The Final EISs also address the National Environmental Policy Act (NEPA) issues remanded to BLM by the U.S. District Court for the District of Nevada in a 2017 decision.

Publication of the Final EISs and proposed amendments in the December 7, 2018 Federal Register initiates a 30-day protest period, which will run through January 8, 2019. The Governors of the states at issue also have 60 days to review the proposed amendments for consistency with state and local law. The process will conclude with a Record of Decision (ROD) following resolution of any protests received during the review period.

US Supreme Court Remands Dusky Gopher Frog Habitat Decision

On November 27, the U.S. Supreme Court unanimously held that only “habitat” may be designated as “critical habitat” under the ESA, and remanded the FWS’s critical habitat designation decision to the Fifth Circuit. The Weyerhaeuser Co. v. U.S. Fish and Wildlife Service case relates to FWS’s designation of 1,544 acres of private property in Louisiana as critical habitat for the endangered dusky gopher frog. No dusky gopher frogs currently occupy the property, and the property in its current condition cannot serve as habitat for the frog. FWS nonetheless designated the property as critical habitat for the species because modifications could allow the property to support a sustainable population. Rejecting the Fifth Circuit’s holding to the contrary, the Court held that the ESA does not authorize FWS “to designate [an] area as critical habitat unless it is also habitat for the species.” The Court sent the case back to the Fifth Circuit to consider whether the ESA’s definition of “habitat” may include areas that would require some degree of modification to support a particular species.

The Court also held that FWS’s determination of whether to exclude property from a critical habitat designation based on economic or other factors is subject to judicial review. FWS has historically maintained that it enjoys full discretion on whether to exclude property from a critical habitat designation based on economic considerations. The Court held that a federal court may review FWS’s economic analysis and determination, and remanded to the Fifth Circuit to determine whether the FWS’s assessment was proper.

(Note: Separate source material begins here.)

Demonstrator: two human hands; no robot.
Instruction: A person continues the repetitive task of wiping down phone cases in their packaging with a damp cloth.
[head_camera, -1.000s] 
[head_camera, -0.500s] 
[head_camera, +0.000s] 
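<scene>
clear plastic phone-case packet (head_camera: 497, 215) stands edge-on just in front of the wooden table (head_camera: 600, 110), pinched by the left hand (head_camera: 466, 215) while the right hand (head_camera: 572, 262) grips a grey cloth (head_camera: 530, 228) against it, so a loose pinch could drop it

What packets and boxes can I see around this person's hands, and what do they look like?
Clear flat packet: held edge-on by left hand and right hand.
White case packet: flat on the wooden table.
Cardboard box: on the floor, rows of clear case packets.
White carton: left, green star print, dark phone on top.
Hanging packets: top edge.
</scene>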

The implications of the Court’s holding will depend on how these issues are resolved by the Fifth Circuit, but the opinion may make it more difficult for FWS to designate critical habitat in the future, and may also provide litigants with more opportunities to challenge future designations.

State of Wyoming Appeals Decision Rejecting Grizzly Bear Delisting

On December 5, the State of Wyoming filed a Notice of Appeal with the Ninth Circuit challenging a September 2018 ruling by a Montana federal court that vacates FWS’s 2017 decision to delist from ESA protection the Greater Yellowstone Ecosystem population of grizzly bears. This litigation has generated a high level of public interest across the country, receiving significant attention from hunters, ranchers, conservationists, and animal rights activist, among others.

Wait Continues for ESA Regulatory Revisions

The watch continues for FWS and the National Oceanic Atmospheric Administration (NOAA) to finalize proposed changes to ESA regulations that are aimed at improving reliability and regulatory efficiency. Proposed rule changes were published in July 2018 and the agencies accepted comments until September 24, 2018. The agencies’ proposals include:

-- revising procedures for designating critical habitat by reinstating the requirement that the agencies will first evaluate areas currently occupied by the species before considering unoccupied areas;
-- clarifying when agencies may determine unoccupied areas are essential to the conservation of the species;
-- clarifying that decisions to delist a species are made using the same standard as decisions to list species, i.e. whether a species meets the ESA’s definition of endangered species or threatened species;
-- rescinding the FWS blanket rule under ESA section 4(d) to automatically convey the same protections for threatened species as for endangered species; and
-- clarifying the Section 7 interagency consultation processes.

While FWS and NOAA have not yet signaled when the final rules will be issued, it would not surprise us to see a final rule in place by Q1 2019.